* **TRY IT**
Return each line of the entries that mentions the word "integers".
(TASK MATERIAL begins)
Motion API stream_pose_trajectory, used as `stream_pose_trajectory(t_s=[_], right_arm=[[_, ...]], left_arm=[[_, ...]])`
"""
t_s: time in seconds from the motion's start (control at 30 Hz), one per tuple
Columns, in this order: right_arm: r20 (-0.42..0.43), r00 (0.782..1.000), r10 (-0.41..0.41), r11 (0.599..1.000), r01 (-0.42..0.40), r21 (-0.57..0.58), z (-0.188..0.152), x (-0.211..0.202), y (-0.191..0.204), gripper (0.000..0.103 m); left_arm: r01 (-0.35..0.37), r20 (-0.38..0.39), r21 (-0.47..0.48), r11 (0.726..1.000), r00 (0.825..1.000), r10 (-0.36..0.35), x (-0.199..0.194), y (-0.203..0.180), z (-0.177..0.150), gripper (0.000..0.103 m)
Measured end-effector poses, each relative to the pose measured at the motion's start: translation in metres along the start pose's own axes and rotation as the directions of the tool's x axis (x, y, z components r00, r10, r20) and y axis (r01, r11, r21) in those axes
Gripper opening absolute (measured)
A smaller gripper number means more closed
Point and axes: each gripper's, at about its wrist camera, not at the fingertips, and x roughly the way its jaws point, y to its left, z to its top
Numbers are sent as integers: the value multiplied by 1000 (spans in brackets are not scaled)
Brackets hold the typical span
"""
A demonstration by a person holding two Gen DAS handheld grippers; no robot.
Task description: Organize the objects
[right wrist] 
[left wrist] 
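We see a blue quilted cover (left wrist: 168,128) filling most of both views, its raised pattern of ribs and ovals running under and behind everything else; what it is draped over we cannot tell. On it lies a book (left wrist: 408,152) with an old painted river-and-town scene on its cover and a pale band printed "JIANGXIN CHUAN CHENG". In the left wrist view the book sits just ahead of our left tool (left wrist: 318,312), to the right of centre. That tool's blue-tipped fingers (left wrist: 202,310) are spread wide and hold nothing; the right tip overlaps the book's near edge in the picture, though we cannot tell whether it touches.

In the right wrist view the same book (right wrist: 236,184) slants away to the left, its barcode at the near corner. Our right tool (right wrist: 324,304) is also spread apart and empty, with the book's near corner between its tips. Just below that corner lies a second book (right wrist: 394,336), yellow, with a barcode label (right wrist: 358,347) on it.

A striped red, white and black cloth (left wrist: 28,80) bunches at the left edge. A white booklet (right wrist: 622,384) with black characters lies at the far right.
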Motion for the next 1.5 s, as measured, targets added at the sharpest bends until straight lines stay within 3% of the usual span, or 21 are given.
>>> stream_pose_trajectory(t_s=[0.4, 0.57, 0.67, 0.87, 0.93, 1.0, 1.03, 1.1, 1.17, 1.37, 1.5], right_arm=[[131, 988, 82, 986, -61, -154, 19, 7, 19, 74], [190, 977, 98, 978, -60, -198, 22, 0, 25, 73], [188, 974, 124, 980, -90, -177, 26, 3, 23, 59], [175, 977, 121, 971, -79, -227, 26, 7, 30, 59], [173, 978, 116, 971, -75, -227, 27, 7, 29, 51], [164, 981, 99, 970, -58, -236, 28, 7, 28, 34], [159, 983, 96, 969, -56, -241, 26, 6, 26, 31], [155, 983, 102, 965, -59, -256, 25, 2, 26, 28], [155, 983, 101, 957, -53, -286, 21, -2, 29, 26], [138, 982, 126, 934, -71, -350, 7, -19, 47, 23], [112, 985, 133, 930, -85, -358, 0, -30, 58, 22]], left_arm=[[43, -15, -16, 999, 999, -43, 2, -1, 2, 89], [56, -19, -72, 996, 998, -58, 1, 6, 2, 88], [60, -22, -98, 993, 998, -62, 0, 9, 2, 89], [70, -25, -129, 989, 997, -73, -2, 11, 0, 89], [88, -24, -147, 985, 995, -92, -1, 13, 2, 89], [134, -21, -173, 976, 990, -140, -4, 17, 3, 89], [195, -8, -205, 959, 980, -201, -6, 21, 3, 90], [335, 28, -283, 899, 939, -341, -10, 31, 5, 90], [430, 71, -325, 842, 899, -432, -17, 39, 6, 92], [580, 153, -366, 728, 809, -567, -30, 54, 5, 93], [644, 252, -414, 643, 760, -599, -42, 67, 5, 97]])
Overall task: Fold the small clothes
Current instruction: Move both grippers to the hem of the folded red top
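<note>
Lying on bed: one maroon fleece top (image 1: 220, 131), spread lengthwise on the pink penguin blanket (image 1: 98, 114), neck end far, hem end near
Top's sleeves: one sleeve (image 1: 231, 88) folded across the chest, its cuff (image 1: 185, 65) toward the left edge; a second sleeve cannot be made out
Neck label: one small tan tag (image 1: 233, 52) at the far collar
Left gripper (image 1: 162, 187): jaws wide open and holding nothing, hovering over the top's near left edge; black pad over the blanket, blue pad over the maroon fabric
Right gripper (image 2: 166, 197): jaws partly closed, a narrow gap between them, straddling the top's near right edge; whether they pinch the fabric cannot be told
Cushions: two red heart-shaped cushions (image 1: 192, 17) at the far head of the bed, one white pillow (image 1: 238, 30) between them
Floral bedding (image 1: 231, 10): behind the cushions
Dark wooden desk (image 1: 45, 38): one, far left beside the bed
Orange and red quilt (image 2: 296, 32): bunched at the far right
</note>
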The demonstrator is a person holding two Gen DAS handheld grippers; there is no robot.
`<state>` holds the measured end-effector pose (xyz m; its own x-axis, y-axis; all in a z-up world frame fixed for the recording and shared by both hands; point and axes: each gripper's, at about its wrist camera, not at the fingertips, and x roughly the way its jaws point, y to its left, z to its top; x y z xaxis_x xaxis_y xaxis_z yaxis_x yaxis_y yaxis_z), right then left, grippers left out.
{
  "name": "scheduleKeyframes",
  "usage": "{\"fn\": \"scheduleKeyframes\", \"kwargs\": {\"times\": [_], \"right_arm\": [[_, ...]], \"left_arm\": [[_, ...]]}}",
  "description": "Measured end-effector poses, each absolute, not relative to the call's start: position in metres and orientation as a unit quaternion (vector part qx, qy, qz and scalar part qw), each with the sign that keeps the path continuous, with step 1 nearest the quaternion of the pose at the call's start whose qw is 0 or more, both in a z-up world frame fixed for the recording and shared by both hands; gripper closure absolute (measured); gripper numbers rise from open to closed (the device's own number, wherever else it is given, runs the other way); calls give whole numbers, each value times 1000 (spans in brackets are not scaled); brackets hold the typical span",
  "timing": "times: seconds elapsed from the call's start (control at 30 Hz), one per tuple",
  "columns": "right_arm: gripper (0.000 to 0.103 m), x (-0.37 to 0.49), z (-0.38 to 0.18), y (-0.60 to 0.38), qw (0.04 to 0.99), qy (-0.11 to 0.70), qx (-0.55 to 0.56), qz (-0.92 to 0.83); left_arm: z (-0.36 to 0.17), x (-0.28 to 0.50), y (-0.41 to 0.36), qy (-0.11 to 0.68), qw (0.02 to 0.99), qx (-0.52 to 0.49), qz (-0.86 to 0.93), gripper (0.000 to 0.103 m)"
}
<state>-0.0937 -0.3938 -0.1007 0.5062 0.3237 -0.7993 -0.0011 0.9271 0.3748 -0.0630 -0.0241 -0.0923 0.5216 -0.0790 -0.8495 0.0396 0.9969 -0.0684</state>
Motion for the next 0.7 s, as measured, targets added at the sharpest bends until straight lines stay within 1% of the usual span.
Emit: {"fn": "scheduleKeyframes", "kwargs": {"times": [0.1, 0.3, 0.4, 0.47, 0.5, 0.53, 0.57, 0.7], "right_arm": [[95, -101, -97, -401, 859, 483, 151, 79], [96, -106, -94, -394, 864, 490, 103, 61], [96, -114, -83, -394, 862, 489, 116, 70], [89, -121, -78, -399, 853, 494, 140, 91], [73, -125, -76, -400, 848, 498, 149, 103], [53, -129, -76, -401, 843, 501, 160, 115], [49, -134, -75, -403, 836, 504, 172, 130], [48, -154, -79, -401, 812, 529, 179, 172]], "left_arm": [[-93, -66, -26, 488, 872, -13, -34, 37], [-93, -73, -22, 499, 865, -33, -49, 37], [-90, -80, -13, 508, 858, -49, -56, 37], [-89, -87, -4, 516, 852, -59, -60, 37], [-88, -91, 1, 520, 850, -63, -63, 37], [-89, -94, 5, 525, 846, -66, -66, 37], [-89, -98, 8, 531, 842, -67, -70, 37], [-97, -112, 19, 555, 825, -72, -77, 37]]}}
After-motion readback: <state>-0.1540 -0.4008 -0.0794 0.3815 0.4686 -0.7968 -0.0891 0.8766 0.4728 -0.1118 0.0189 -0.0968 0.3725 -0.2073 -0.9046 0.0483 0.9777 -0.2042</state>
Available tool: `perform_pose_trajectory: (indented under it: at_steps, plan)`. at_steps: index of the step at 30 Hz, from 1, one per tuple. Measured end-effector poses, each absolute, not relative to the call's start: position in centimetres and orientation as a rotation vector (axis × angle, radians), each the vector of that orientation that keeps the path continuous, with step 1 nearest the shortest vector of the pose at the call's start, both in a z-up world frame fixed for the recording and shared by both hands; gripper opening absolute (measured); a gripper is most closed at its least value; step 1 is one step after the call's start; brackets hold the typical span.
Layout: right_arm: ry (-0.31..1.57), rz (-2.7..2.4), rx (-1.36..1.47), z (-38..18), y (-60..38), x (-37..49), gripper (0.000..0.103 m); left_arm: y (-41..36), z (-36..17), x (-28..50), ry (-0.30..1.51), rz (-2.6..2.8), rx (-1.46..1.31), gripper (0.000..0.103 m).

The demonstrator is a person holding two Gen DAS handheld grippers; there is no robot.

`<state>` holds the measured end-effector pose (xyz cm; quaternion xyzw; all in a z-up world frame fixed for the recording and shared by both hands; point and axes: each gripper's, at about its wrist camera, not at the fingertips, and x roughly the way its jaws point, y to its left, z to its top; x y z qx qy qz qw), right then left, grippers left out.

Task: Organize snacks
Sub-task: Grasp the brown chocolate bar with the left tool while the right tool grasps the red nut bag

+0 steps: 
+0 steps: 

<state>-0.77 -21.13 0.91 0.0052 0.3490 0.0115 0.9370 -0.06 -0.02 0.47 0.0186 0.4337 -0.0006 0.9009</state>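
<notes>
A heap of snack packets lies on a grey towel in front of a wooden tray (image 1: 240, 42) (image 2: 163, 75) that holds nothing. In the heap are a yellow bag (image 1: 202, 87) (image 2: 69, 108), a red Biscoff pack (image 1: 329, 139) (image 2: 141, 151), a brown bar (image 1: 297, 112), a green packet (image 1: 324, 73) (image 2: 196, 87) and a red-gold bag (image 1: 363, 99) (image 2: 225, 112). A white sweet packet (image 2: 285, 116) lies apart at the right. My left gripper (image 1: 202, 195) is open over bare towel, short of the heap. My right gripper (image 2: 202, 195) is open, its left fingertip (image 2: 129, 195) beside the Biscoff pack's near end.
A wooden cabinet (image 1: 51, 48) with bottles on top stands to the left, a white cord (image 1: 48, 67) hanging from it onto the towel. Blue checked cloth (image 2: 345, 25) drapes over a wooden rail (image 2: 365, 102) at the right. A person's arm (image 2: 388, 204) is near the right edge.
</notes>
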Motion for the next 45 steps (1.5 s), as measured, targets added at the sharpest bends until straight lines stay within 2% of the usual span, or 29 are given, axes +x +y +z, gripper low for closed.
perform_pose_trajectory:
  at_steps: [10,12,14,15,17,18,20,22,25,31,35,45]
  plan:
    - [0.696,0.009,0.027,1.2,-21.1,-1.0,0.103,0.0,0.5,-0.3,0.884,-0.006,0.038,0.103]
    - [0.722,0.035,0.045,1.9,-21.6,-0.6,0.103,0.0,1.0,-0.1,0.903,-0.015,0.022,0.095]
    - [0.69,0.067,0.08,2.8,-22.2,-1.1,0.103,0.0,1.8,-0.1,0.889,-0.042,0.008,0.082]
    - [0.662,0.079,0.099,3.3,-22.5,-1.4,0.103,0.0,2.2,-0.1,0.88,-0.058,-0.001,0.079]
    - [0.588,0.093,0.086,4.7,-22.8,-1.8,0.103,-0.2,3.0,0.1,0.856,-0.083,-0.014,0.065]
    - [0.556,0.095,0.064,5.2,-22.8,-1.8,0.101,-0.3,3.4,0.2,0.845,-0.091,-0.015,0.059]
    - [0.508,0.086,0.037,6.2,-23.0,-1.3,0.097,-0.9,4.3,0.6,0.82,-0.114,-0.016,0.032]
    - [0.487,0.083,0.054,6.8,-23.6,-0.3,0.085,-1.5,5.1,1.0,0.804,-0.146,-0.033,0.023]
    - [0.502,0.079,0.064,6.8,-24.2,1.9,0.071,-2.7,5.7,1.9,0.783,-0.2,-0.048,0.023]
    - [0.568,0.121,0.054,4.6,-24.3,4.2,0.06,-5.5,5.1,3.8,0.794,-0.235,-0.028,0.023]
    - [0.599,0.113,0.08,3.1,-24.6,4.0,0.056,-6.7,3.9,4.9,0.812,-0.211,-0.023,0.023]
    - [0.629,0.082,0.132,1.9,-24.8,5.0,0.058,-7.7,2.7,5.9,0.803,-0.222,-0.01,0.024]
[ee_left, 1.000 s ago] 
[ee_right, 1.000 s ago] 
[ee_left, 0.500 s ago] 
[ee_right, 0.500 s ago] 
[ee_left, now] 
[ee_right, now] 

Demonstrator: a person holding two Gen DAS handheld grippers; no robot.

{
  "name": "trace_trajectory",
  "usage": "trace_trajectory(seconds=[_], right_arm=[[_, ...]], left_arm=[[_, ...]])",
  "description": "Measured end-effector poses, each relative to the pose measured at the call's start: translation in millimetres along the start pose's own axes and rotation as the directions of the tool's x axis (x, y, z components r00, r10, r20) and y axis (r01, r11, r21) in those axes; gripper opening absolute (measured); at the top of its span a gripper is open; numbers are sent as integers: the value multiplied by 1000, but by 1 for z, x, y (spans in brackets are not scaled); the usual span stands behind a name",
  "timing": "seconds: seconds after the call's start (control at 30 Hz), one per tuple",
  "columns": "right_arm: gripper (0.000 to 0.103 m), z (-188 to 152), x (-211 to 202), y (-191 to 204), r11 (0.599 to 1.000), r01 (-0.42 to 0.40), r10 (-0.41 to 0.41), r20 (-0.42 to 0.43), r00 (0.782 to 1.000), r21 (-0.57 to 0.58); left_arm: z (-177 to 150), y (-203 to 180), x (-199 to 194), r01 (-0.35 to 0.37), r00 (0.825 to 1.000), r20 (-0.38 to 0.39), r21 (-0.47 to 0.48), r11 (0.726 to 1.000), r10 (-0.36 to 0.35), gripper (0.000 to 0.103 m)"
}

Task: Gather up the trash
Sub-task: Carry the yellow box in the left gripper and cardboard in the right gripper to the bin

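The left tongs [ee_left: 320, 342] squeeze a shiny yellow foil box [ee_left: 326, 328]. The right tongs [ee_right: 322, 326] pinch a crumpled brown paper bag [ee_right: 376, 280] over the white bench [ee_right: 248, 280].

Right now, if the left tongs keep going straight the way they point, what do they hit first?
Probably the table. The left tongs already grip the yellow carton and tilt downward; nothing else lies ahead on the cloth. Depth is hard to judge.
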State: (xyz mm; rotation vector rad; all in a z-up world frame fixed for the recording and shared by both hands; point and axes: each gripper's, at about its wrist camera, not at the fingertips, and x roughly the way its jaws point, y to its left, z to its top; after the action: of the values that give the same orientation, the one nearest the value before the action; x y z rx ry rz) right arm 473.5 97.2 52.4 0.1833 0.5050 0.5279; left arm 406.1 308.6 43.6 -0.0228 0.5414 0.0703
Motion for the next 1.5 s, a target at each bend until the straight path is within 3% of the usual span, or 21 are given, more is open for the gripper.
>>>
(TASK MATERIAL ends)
* **ANSWER BOX**
Numbers are sent as integers: the value multiplied by 1000 (spans in brackets are not scaled)
  "description": "Measured end-effector poses, each relative to the pose measured at the call's start: translation in millimetres along the start pose's own axes and rotation as the directions of the tool's x axis (x, y, z components r00, r10, r20) and y axis (r01, r11, r21) in those axes; gripper opening absolute (measured); at the top of its span a gripper is open; numbers are sent as integers: the value multiplied by 1000, but by 1 for z, x, y (spans in brackets are not scaled); the usual span stands behind a name",

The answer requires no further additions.